Есть силы, — боже, гибнут силы!
Есть пламень честный, — гаснет он!

Ты подозреваешь, что я сам не верю… Не верю? Наташа, голубушка, я верю, всею силою души верю, — это ты ошибаешься. Люби ближнего твоего, как самого себя, — нет больше этой заповеди. Если бы ее не было, мне страшно, что бы было со мною. И ты доверишь, что я не фразы говорю. Но тебе нужно другое. Жить для других, работать для других… Все это слишком общо. Ты хочешь идеи, которая бы наполнила всю жизнь, которая бы захватила целиком и упорно вела к определенной цели; ты хочешь, чтоб я вручил тебе знамя и сказал: «Вот тебе знамя, — борись и умирай за него»… Я больше тебя читал, больше видел жизнь, но со мною то же, что с тобой: я не знаю! — в этом вся мука.

Наташа сидела, подперев подбородок рукою, и сумрачно слушала. Как не похожа была она теперь на ту Наташу, которая две недели назад, в этой же лодке с жадным вниманием слушала мои рассказы о службе в земстве! И чего бы я ни дал, чтобы эти глаза взглянули на меня с прежнею ласкою. Но тогда она ждала от меня того, что дает жизнь, а теперь я говорил о смерти, о смерти самой страшной, — смерти духа. И позор мне, что я не остановился, что я продолжал говорить…

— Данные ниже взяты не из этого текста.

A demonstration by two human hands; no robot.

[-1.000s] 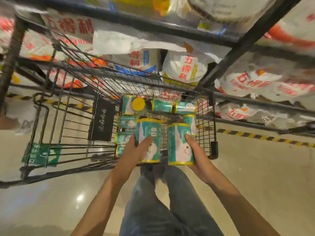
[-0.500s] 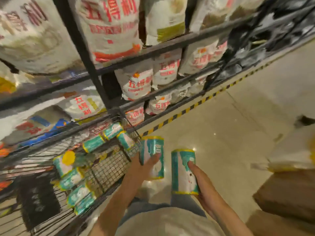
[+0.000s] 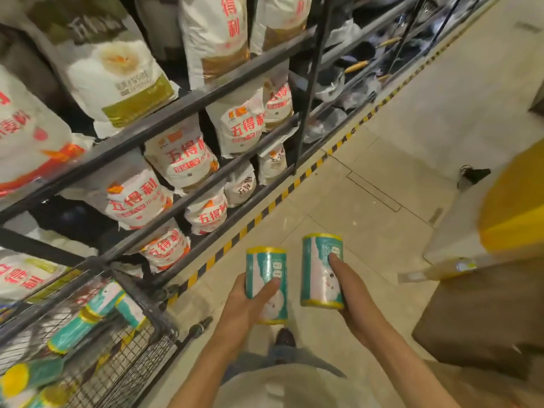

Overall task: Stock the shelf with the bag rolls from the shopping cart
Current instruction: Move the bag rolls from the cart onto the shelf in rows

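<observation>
Teal labels with yellow ends mark the 2 bag rolls held upright over the pale floor (image 3: 368,178). The left hand (image 3: 250,304) grips the left bag roll (image 3: 266,278), thumb laid across its front and the other fingers hidden behind it. The right hand (image 3: 350,295) grips the right bag roll (image 3: 321,269), thumb stretched up the label and the rest wrapped out of sight. The 2 rolls stand near each other without touching, the right one a little higher in view.

More rolls (image 3: 88,316) lie on their sides in the wire shopping cart (image 3: 141,348) at lower left; the cart is cut off by the frame, and the rolls near the bottom corner are blurred. Just behind the cart rises the dark metal shelf (image 3: 182,104), its tiers packed with white flour sacks (image 3: 182,163) printed in red. Goods on the far bay of the shelf are too dark to make out.

A black-and-yellow striped strip (image 3: 294,184) runs along the foot of the shelf. To the right, a brown carton (image 3: 485,313) and a blurred yellow shape (image 3: 518,207) close that side; open floor lies ahead between them and the shelf.
</observation>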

Я говорил ей, что я не один такой: что все теперешнее поколение переживает то же, что я; у него ничегонет, — в этом его ужас и проклятие. Без дороги, без путеводной звезды оно гибнет невидно и бесповоротно… Пусть она посмотрит на теперешнюю литературу, — разве это не литература мертвецов, от которых ничего уже нельзя ждать? Безвременье придавило всех, и напрасны отчаянные попытки выбиться из-под его власти.

Наташа все время не выронила ни слова. Она взялась за руль и повернула лодку. Назад мы плыли молча. Месяц закатился, черные тучи ползли по небу; было темно и сыро; деревья сада глухо шумели. Мы подплыли к купальне. Я вышел на мостки и стал привязывать цепь лодки к столбу. Наташа неподвижно остановилась на носу.

— Я все-таки думаю, что ты ошибаешься, — тихо сказала она, глядя вдоль реки, тускло сверкавшей в темноте. — Неужели, правда, необходимо быть таким рабом времени? Мне кажется, что ты перенес на всех то, что сам переживаешь.

Я с усмешкой пожал плечом.

— Дай бог!

Я вышел на берег. Наташа по-прежнему неподвижно стояла в лодке.

— Ты еще не пойдешь домой?

— Нет, — коротко ответила она.

Я стал подниматься по крутой, скользкой тропинке. Когда я был уже в саду, я услышал внизу, по реке, ровный стук весел: Наташа снова поехала на лодке.

И вот уже час прошел, а я все сижу у стола, — без мысли, без движения, в голове пустота. На дворе идет дождь, черный сад шумит от ветра, тоскливо и однообразно журчит вода в дождевом желобе… Наташа еще не возвращалась.

10 июля

Наташа все эти дни избегает меня. Мы сходимся только за обедом и ужином. Когда наши взгляды встречаются, в ее глазах мелькает жесткое презрение… Бог с нею! Она шла ко мне, страст-но прося хлеба, а я — я положил в ее руку камень; что другое могла она ко мне почувствовать, видя, что сам я еще более нищий, чем она?.. И кругом все так тоскливо! Холодный ветер дует не переставая, небо хмуро и своими слезами орошает бессчастных людей.